_What is expected:_ In the entries below, find the line with "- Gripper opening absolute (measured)" and the line with "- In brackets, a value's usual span"; give again those lines and every line between them, exactly.

_Records contained in a dataset:_
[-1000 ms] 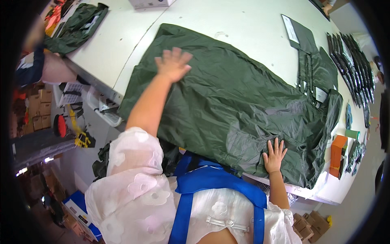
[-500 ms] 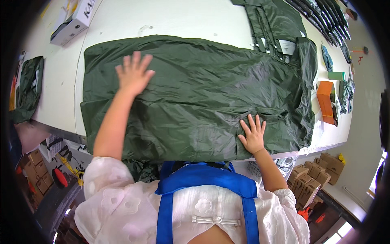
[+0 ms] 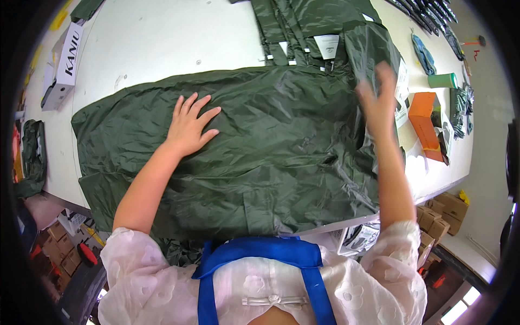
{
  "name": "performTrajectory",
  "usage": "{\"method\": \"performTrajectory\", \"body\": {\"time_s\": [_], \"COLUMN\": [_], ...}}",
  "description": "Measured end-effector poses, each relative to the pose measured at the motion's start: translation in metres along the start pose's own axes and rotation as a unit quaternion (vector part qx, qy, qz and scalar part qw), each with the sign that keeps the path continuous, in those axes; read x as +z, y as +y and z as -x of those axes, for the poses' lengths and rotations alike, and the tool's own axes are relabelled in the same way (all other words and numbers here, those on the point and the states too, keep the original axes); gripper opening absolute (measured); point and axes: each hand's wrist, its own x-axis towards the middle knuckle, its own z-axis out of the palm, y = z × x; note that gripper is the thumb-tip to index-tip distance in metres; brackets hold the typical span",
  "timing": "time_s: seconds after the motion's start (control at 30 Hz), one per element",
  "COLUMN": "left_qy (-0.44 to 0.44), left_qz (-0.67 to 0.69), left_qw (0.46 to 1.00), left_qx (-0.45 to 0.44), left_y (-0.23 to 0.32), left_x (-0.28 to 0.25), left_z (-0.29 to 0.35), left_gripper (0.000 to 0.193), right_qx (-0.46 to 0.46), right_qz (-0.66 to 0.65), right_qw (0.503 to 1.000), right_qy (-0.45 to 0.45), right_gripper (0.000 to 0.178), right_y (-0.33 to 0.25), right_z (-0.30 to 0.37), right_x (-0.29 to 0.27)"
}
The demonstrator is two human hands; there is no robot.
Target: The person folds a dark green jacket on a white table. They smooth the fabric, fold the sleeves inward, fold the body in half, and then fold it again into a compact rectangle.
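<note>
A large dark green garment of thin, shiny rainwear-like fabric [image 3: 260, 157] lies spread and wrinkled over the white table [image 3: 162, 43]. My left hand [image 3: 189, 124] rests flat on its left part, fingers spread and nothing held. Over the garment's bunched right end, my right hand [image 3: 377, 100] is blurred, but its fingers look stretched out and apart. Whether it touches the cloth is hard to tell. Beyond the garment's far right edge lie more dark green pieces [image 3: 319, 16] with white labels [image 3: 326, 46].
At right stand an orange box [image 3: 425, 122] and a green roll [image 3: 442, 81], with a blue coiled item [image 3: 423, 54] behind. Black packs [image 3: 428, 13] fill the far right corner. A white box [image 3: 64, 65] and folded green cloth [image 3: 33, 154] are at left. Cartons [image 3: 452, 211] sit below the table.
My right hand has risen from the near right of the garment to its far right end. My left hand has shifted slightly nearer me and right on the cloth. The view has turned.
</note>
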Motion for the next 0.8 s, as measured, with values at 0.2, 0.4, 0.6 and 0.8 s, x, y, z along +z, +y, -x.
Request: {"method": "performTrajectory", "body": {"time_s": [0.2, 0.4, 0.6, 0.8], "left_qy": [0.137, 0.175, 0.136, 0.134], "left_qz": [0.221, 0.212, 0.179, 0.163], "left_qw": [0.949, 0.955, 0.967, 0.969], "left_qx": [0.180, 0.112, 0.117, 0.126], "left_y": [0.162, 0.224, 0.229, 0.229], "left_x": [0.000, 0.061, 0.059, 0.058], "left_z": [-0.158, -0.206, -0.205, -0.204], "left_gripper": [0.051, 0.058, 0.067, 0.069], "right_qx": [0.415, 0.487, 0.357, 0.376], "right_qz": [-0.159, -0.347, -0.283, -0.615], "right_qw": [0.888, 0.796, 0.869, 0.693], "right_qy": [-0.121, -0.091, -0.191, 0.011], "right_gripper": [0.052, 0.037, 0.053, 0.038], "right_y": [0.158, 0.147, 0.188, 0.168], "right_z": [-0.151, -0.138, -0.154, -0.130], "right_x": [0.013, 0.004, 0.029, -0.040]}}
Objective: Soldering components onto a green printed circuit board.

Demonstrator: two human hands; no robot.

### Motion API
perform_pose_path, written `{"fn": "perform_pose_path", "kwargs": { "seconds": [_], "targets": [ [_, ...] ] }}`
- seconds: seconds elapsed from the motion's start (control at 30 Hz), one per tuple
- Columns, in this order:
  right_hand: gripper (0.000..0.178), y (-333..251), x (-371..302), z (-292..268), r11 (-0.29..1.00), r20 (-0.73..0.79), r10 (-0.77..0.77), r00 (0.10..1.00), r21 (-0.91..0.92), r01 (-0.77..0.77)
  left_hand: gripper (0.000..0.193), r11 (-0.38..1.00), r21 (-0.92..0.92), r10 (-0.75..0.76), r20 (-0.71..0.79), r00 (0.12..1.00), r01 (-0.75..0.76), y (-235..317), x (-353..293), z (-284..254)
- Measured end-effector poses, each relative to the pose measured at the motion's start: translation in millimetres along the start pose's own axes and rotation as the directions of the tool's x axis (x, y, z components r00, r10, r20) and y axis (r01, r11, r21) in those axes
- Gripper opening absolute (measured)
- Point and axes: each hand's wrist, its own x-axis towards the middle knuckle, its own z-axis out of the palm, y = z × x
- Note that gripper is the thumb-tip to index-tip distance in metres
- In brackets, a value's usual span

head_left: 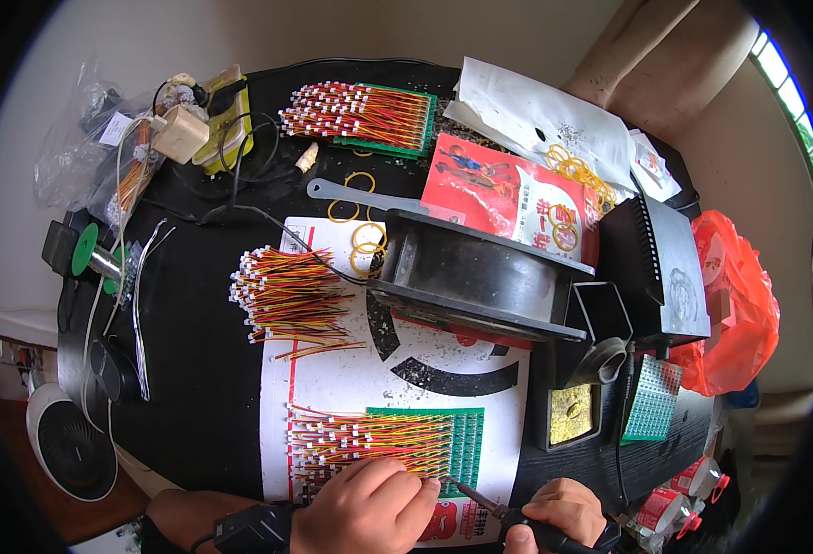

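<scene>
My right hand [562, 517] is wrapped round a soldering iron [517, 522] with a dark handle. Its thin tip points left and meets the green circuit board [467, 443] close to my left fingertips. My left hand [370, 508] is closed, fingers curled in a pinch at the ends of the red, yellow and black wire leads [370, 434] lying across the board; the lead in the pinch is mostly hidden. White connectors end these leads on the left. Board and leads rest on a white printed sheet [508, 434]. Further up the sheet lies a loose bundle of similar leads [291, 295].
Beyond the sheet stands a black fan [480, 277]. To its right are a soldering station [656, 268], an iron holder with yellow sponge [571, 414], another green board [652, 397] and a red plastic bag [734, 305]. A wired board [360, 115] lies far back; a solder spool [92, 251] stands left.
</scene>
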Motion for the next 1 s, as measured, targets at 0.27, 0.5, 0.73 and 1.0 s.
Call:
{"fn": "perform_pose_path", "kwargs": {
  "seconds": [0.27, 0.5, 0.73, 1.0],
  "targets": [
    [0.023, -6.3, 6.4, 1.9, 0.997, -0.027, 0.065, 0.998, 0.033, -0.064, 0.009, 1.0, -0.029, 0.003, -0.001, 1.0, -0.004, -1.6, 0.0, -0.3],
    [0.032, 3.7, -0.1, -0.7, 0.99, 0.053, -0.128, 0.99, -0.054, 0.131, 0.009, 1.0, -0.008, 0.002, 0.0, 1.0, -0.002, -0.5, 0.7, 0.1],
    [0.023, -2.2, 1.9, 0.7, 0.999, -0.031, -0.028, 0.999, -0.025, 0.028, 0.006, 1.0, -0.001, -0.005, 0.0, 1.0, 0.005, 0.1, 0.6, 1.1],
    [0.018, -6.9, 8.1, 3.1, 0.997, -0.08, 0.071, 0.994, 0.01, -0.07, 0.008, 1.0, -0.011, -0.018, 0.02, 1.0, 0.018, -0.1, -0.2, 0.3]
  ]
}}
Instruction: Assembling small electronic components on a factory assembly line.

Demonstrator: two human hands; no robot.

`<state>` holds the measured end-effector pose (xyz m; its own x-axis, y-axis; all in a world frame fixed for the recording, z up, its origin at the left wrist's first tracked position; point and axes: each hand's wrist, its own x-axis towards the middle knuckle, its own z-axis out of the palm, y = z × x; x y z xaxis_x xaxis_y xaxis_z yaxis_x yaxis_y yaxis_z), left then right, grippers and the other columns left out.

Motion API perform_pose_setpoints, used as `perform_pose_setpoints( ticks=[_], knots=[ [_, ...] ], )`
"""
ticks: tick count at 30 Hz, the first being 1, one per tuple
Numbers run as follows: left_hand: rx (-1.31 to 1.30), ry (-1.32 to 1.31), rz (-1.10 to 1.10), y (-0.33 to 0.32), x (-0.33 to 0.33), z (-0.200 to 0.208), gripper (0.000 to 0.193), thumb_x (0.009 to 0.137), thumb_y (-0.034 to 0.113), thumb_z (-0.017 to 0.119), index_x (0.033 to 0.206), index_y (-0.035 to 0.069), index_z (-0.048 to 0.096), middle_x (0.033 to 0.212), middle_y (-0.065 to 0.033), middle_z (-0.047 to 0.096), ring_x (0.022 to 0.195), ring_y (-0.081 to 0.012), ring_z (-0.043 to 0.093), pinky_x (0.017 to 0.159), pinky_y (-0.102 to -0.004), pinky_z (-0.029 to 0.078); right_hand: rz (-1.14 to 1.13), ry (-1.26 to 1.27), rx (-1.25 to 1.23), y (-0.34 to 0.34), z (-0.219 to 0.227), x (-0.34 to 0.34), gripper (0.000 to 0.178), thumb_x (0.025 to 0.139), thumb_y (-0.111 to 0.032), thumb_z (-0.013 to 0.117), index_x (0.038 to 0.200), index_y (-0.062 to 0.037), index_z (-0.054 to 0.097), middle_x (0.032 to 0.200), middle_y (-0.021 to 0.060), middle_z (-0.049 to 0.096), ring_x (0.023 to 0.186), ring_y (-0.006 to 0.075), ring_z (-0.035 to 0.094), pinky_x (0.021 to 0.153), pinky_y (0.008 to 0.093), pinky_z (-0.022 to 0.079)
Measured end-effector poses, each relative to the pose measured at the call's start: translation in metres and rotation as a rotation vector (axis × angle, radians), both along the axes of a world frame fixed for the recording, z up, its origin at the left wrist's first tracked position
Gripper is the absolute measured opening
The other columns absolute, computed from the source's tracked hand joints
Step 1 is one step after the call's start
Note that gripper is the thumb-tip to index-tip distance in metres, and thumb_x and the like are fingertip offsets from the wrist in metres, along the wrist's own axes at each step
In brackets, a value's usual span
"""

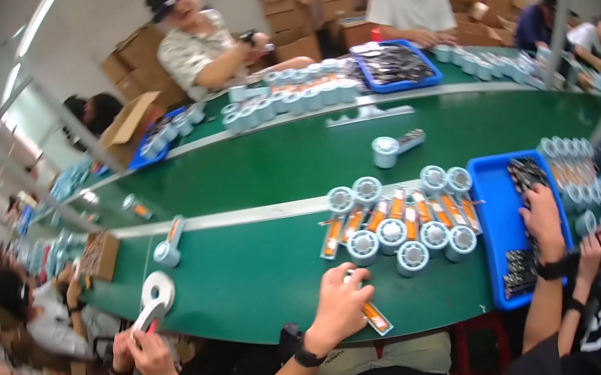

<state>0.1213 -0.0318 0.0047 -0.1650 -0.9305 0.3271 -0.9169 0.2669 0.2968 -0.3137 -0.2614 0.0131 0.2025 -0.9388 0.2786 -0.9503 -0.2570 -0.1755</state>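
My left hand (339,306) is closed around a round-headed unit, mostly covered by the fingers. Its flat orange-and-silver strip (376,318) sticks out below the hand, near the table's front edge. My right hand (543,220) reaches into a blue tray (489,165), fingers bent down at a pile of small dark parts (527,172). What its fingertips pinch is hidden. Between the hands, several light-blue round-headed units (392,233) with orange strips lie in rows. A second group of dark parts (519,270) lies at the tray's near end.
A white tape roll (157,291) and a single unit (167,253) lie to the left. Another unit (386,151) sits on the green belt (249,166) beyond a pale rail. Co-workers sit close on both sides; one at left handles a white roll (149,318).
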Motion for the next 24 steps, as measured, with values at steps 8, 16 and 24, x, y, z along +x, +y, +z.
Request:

_Task result:_
- Gripper opening absolute (measured)
- Point and axes: each hand's wrist, its own x-axis towards the middle knuckle, its own z-axis out of the palm, y = z × x
- Note that gripper is the thumb-tip to index-tip distance in metres
- In brackets, a value's usual span

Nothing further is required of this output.